= WHAT IS EXPECTED =
Bring together copies of the lines in the data below that contain the word "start".
________________________________________
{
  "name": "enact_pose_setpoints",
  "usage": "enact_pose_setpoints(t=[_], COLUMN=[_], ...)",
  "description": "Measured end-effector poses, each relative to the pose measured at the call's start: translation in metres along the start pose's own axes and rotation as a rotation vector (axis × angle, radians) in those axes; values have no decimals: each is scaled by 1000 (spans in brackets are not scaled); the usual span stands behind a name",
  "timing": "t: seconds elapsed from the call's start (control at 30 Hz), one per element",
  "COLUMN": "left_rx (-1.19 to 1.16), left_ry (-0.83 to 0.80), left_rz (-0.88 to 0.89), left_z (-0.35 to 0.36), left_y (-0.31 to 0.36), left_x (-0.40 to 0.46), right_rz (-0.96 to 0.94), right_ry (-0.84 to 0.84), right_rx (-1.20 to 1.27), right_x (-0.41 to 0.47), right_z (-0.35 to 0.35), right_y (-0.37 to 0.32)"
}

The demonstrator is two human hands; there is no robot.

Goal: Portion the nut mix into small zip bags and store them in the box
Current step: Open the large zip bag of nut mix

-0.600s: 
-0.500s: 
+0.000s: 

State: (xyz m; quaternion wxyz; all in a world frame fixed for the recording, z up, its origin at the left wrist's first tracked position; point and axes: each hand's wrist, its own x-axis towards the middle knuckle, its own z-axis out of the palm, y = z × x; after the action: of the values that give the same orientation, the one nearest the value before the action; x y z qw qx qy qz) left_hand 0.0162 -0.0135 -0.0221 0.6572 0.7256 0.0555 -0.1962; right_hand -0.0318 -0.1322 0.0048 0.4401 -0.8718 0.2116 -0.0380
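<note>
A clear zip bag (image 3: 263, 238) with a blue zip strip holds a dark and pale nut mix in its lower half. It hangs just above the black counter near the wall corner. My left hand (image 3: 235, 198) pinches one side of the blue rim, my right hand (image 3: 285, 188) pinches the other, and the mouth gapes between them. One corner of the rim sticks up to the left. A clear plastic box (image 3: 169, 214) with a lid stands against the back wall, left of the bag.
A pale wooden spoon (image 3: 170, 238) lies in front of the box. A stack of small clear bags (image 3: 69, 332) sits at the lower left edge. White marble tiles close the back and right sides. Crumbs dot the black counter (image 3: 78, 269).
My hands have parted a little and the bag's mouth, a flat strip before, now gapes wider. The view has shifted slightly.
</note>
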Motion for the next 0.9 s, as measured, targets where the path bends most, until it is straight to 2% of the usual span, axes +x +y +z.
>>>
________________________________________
= SOLUTION TO THE PROBLEM =
  "description": "Measured end-effector poses, each relative to the pose measured at the call's start: translation in metres along the start pose's own axes and rotation as a rotation vector (axis × angle, radians) in those axes; values have no decimals: each is scaled by 1000 (spans in brackets are not scaled); the usual span stands behind a name",
  "timing": "t: seconds elapsed from the call's start (control at 30 Hz), one per element",

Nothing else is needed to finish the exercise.